From the other side, Linus' answers centre around his right to be unpleasant and offensive, and points (at least implicitly) to the success of the Linux kernel as an example of why this isn't a problem for him. There's also an element of realpolitik here - Linus is the project leader so he gets to explain diversity from his perspective, and assign it the importance he considers appropriate.
A short while later this question got asked:
Q: Those of us of a certain age got into computers mostly from the 8-bit computers [...] I'm just wondering what your thoughts are on getting the younger generation into our community? [...] It doesn't seem there's much encouragement for the younger ones to join our community, and fill the ranks as we age."
Tridge : By younger ones you mean under 30?
Q: Yes, I guess.
Linus' answer here was mostly about his kids, and the technical complexity of getting into modern kernel programming (video here). "The world has moved on, and we're old farts for a reason." Regarding kernels, he said "we don't need everybody to do that".
In all three of these questions I see a common thread - people (particularly younger people) not wanting to engage with kernel development or the Linux community in general. It's not even necessarily a diversity issue - Matthew Garrett & Thomi Richards are both younger white men, demographics traditionally over-represented in open source ranks. I'm in that same demographic, and with a background in systems programming and writing hardware-level code I'd be naturally interested in learning to contribute to the kernel. The major detractor for me is the community's demeanor.
I don't mean to play down the importance of diversity in open source. I think these issues are also extremely important and I think Thomi and Matthew do as well. It's just that even if you leave the (traditionally polarising) issue of diversity completely aside, the answers we heard on Friday are still problematic. Considering the diversity angle just compounds the problem with additional layers of alienation.

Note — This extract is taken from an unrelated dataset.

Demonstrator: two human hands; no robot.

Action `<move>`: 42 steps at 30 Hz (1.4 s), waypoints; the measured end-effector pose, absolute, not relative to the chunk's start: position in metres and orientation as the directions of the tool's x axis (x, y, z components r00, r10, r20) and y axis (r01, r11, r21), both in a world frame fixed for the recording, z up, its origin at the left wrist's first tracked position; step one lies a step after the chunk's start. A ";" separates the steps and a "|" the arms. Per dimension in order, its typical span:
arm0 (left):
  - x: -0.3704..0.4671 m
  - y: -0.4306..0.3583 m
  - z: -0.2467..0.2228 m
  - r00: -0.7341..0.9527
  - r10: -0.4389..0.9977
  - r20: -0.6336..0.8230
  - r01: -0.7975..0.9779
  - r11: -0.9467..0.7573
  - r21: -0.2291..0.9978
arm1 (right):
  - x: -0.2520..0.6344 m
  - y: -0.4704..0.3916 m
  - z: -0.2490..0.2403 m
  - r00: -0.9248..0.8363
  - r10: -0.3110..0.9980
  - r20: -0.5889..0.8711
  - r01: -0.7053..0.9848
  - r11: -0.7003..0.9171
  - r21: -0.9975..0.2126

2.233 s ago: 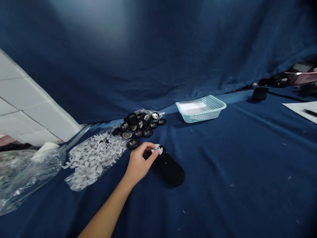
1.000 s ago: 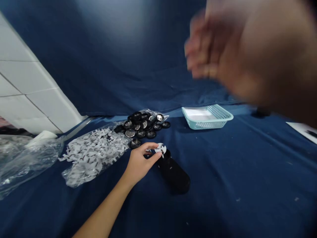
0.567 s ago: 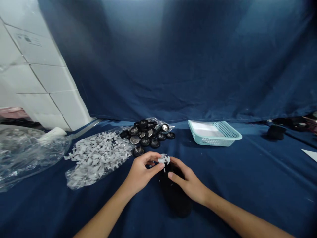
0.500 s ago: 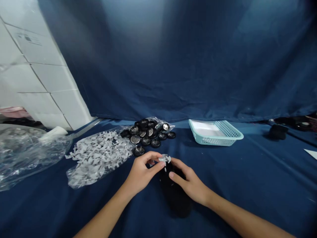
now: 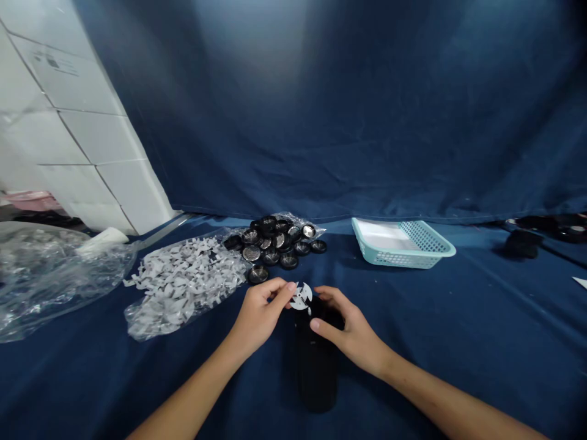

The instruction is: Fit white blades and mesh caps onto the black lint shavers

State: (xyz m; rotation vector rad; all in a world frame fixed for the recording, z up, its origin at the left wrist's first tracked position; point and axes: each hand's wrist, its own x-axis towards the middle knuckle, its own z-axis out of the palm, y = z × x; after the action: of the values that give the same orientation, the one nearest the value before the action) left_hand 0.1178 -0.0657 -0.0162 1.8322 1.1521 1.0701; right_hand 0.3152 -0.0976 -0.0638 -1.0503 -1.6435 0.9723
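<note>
My left hand [image 5: 260, 311] pinches a flat white disc [image 5: 301, 297] with notches cut into it, between thumb and fingertips at its left edge. The disc is tilted so that its face shows, just above the far end of a long black object [image 5: 317, 373] with rounded ends. My right hand [image 5: 351, 333] curls round the right side of that black object near its far end, thumb on the near side and fingers beyond. Its lower fingers are hidden. A tiny white bit [image 5: 309, 311] shows just under the disc.
Left of my hands lies a clear bag with many small white plastic pieces [image 5: 183, 281]. Behind it is a heap of round black parts [image 5: 270, 244] on plastic. A light-green basket [image 5: 403, 260] with white lining stands at back right. White boxes [image 5: 121, 189] rise at left.
My left hand has turned the white disc to show its face and drawn it slightly left, away from my right fingers. The black object's near end has swung left; it now lies straighter.
</note>
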 end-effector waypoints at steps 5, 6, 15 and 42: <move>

Meanwhile kernel developers are getting older, senior turnover is slow. The outreach efforts of the Linux Foundation butt up against the head of the project proclaiming that it's OK for him to be unpleasant, and ignoring people who are prepared to say to his face that he (and the example he sets) are the reason they don't want to be involved.
I obviously don't have any evidence that these things are broadly connected, maybe "dissatisfied would-be contributors" like us are statistically insignificant. However I wish at least one of the panel members had acknowledged or rebutted that factor when it was stated in the questions, rather than skipping over it.
Regarding the stalemate, I have no great solutions to offer. Linus is clearly a good technical lead for the kernel, and he also seems comfortable with his role as reluctant leader-celebrity (I saw numerous people getting photos with him at LCA). At the same time he eschews any broader awareness of his non-technical leadership role, beyond self-justification.
Perhaps if the aging kernel developer trend continues then another kernel-level project will eventually overtake while Linux ossifies, but that seems likely to take decades. I don't really want Linux to fail either, after all it contains person-centuries of effort.
And while younger white male software developers are having their opinions panned by the respected older generation on stage, what does this mean for actual marginalised groups? If FOSS is ever going to achieve broad adoption, it has to appeal to more than a privileged few.
I'll be back at linux.conf.au next year for sure, but if Linus gives another Keynote then I might just read his kernel changelog and then sleep in that day.